In the data below, the answer is the run of lines from the line containing "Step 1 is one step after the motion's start" through the line containing "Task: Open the", both included; print it exactly and nothing else.

[[ Records provided open ]]

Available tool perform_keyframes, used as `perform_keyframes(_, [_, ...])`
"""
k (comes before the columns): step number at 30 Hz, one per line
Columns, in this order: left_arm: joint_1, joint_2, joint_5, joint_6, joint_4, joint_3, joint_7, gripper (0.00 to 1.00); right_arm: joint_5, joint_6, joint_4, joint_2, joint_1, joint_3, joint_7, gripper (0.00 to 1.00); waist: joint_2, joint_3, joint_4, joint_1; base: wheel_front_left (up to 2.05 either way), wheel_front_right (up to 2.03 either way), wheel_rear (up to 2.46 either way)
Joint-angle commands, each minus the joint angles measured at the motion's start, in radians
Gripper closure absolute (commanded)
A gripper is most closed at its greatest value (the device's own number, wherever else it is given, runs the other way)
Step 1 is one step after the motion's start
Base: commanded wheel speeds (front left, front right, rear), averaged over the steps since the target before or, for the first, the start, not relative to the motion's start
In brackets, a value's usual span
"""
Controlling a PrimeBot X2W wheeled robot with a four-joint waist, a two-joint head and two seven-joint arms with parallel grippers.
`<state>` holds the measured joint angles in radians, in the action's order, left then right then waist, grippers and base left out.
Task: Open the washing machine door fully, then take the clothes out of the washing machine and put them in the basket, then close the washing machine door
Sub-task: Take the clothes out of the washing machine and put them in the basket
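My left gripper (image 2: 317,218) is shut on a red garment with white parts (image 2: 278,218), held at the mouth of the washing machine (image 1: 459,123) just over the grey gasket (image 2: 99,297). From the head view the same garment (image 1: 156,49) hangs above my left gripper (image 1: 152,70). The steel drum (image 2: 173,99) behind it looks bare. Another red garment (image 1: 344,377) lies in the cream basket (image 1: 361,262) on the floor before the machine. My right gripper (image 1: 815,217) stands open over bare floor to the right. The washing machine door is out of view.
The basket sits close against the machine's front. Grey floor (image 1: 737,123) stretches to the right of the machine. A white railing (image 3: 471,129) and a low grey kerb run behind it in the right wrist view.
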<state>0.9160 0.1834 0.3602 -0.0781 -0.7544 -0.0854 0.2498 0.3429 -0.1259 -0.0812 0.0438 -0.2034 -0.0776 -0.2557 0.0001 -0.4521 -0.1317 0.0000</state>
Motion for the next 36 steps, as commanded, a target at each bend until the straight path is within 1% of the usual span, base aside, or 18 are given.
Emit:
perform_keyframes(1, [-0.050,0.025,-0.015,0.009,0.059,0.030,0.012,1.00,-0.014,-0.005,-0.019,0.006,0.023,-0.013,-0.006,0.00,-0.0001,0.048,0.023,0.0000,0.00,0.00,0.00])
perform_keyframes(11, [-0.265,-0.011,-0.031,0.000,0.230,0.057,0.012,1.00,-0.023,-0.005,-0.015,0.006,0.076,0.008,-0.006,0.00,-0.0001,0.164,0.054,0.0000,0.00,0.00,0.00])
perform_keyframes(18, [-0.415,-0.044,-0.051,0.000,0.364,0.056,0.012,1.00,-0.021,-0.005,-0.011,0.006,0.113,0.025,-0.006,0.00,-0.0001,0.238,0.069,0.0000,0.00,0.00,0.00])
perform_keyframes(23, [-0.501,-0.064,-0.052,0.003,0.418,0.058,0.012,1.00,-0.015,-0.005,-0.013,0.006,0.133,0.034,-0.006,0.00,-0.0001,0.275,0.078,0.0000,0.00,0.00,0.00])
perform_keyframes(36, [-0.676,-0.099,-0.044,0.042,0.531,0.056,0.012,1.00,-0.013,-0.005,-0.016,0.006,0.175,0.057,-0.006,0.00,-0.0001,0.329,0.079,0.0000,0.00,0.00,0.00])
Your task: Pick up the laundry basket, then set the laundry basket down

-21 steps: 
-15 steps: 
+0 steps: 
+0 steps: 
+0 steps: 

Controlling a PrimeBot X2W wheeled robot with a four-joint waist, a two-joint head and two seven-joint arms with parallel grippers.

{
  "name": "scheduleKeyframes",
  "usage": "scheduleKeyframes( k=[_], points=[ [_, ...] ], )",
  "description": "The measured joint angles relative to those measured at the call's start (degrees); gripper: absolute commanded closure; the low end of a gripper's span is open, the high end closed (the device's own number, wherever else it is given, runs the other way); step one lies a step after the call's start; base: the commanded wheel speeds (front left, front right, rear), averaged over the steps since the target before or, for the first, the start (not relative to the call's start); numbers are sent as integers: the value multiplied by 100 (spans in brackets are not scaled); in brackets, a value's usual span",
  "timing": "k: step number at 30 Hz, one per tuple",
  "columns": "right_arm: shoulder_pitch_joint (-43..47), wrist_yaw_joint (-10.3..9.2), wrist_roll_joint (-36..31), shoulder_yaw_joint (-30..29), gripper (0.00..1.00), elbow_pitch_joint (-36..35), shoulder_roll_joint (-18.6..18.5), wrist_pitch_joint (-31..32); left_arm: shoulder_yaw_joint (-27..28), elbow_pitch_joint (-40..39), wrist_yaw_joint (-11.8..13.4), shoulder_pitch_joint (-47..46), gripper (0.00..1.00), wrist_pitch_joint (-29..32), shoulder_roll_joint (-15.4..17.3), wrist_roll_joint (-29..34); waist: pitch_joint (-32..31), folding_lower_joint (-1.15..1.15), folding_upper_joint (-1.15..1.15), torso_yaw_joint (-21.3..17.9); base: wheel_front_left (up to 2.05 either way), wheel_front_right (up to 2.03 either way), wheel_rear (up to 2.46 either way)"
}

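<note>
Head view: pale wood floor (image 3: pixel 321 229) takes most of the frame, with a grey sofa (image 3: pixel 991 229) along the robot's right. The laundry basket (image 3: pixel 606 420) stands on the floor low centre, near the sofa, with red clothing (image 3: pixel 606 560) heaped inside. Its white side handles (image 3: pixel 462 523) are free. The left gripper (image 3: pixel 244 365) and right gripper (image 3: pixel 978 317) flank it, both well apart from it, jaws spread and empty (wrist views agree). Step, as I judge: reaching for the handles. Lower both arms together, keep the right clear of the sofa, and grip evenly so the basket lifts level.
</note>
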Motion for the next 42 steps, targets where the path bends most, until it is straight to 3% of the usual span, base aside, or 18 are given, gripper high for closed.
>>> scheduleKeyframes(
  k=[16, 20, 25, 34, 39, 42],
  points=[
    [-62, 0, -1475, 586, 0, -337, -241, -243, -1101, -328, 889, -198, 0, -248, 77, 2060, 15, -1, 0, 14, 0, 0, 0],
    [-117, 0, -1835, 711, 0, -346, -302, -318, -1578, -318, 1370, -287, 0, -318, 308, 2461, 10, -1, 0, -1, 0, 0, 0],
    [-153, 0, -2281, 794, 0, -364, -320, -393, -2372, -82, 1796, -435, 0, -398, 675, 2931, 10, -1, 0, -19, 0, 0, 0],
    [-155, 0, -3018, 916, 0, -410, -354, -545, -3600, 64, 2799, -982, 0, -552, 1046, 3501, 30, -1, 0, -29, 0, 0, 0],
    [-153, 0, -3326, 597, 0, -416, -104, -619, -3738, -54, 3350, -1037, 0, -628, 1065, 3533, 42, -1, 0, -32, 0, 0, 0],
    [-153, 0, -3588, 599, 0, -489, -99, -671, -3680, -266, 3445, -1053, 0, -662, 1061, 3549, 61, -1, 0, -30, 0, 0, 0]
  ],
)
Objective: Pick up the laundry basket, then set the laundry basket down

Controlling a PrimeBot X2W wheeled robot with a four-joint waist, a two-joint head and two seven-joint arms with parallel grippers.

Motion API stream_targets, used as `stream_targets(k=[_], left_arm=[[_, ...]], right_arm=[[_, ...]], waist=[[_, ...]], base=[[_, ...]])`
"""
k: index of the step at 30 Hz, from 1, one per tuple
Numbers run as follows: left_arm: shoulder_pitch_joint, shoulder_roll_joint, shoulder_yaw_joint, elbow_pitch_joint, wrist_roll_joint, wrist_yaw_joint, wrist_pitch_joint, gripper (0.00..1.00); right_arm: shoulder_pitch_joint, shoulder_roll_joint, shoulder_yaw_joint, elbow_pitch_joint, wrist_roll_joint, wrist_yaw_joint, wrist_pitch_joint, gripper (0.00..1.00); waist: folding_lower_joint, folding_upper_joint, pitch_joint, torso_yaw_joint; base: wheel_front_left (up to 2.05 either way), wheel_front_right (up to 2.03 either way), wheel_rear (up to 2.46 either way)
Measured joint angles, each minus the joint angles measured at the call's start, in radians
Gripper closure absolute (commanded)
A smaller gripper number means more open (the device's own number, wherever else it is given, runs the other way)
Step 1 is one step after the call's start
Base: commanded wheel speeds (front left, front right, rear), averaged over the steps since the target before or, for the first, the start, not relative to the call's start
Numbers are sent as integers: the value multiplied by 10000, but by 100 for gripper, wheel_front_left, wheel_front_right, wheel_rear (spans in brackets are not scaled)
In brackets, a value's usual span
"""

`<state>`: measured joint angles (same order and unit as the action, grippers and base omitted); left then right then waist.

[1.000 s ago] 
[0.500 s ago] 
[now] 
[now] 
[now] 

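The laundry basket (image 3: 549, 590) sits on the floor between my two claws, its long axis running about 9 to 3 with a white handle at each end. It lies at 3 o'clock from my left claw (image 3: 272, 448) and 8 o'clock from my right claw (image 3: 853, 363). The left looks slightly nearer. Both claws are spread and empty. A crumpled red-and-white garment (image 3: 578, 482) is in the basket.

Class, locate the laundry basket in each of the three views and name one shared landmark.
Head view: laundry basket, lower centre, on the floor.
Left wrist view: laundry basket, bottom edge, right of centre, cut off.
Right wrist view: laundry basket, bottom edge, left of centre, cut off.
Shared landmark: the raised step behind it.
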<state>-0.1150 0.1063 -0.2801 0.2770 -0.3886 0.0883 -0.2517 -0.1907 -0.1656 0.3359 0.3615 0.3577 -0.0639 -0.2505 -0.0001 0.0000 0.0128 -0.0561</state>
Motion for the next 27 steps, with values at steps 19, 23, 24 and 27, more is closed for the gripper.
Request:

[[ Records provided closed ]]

▶ Final answer
Step 1 is one step after the motion's start
Base: commanded wheel speeds (front left, front right, rear), averaged over the steps since the target before or, for the first, the start, not relative to the motion's start
In brackets, a value's usual span
"""
Controlling a PrimeBot X2W wheeled robot with a four-joint waist, a two-joint head and two seven-joint arms with parallel grippers.
`<state>` holds the measured joint angles in radians, in the action's order, left then right then waist, grippers and base left out.
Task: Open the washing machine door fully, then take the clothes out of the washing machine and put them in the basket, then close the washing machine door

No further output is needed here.